--- What you should do ---
Reproduce verbatim, line by line, everything from the line containing "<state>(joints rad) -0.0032" to the last line of the listing below; add nothing.
START Dataset excerpt
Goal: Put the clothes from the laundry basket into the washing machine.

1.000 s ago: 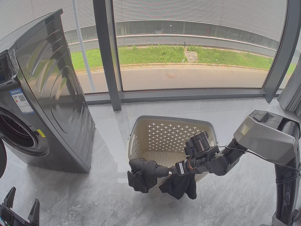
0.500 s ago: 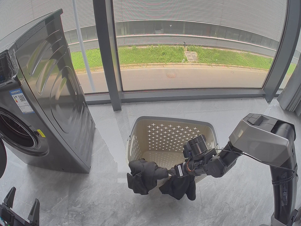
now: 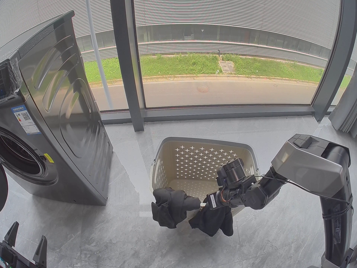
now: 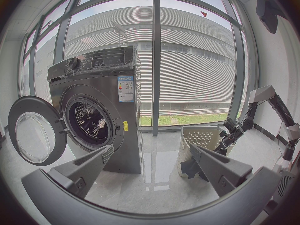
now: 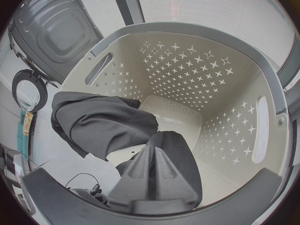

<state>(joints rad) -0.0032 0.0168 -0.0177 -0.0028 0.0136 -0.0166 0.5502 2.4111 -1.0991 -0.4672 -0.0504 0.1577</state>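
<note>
black clothes [image 3: 173,207] draped over laundry basket [image 3: 206,141] near rim, right end effector [image 3: 202,205] clamped on them; washing machine [image 3: 55,105] well to its left, left end effector [image 3: 29,232] spread

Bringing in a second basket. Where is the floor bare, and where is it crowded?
Bare floor lies between the washing machine and the laundry basket, and between basket and window frame. Crowded: the basket's near rim, where black clothes drape and the right gripper sits, jaws shut on them.
</note>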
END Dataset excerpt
--- Exercise answer ---
<state>(joints rad) -0.0032 0.0168 -0.0177 -0.0028 0.0136 -0.0166 0.5502 2.4111 -1.0991 -0.4672 -0.0504 0.1577</state>
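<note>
black clothes [image 3: 173,207] draped over laundry basket [image 3: 206,141] near rim, right end effector [image 3: 202,205] clamped on them; washing machine [image 3: 55,105] well to its left, left end effector [image 3: 29,232] spread

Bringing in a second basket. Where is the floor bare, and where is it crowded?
Bare floor lies between the washing machine and the laundry basket, and between basket and window frame. Crowded: the basket's near rim, where black clothes drape and the right gripper sits, jaws shut on them.
</note>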

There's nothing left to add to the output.